Crespi d’Adda – il villaggio operaio

Crespi d’Adda il villaggio operaio

Crespi è il nome della famiglia di industriali cotonieri lombardi che a fine Ottocento realizzò un moderno “Villaggio ideale del lavoro” accanto al proprio opificio tessile, lungo la riva bergamasca del fiume Adda.

Il Villaggio Crespi d’Adda è una vera e propria cittadina completa costruita dal nulla dal padrone della fabbrica per i suoi dipendenti e le loro famiglie.

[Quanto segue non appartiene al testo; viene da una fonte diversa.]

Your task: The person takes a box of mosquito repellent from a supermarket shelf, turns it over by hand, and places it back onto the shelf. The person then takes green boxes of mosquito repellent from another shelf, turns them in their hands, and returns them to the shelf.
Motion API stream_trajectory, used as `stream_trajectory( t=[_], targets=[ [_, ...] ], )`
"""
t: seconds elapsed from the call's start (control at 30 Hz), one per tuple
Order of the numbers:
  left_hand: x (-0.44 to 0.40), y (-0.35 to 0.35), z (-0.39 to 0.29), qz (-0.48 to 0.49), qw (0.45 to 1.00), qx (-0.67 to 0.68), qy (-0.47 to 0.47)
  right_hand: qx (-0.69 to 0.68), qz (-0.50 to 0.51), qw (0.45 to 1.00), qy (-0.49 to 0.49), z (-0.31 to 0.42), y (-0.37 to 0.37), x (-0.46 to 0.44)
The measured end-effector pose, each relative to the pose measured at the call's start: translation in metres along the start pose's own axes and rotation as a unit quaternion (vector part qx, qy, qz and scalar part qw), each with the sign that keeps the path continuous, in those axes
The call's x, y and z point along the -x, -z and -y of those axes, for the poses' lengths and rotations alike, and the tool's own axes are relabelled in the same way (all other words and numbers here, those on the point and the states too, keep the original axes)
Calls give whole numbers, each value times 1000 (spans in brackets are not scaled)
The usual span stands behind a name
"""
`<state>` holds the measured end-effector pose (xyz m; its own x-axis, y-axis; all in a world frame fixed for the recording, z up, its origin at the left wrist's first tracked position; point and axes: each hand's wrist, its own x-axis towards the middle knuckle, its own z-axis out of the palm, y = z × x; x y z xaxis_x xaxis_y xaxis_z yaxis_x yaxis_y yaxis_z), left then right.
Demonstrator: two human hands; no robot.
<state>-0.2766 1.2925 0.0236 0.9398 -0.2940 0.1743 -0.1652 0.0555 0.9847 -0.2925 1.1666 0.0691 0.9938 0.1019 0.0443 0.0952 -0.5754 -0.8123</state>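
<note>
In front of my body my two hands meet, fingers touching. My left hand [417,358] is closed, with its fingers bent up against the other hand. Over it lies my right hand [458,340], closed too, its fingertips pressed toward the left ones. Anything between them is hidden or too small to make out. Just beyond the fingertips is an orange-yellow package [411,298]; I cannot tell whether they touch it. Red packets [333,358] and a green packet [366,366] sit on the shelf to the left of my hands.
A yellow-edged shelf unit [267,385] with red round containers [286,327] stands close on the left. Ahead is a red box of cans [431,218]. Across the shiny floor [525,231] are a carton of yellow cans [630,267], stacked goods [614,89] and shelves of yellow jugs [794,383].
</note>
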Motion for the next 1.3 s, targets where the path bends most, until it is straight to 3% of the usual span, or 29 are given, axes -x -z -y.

Ai lavoratori venivano messi a disposizione una casa con orto e giardino e tutti i servizi necessari.

In questo piccolo mondo perfetto il padrone “regnava” dal suo castello e provvedeva come un padre a tutti i bisogni dei dipendenti: dentro e fuori la fabbrica e “dalla culla alla tomba”, anticipando le tutele dello Stato stesso. Nel Villaggio potevano abitare solo coloro che lavoravano nell’opificio, e la vita di tutti i singoli e della comunità intera “ruotava attorno alla fabbrica stessa”, ai suoi ritmi e alle sue esigenze.

L’Unesco ha accolto Crespi d’Adda nella Lista del Patrimonio Mondiale Protetto in quanto “Esempio eccezionale del fenomeno dei villaggi operai, il più completo e meglio conservato del Sud Europa”.

Criteri soddisfatti:

– Crespi d’Adda offe esempio eminente di un complesso architettonico che illustra un periodo significativo della storia umana.

– Crespi d’Adda costituisce esempio eminente di insediamento umano rappresentativo di una cultura, specialmente se divenuto vulnerabile per l’impatto di cambiamenti irreversibili.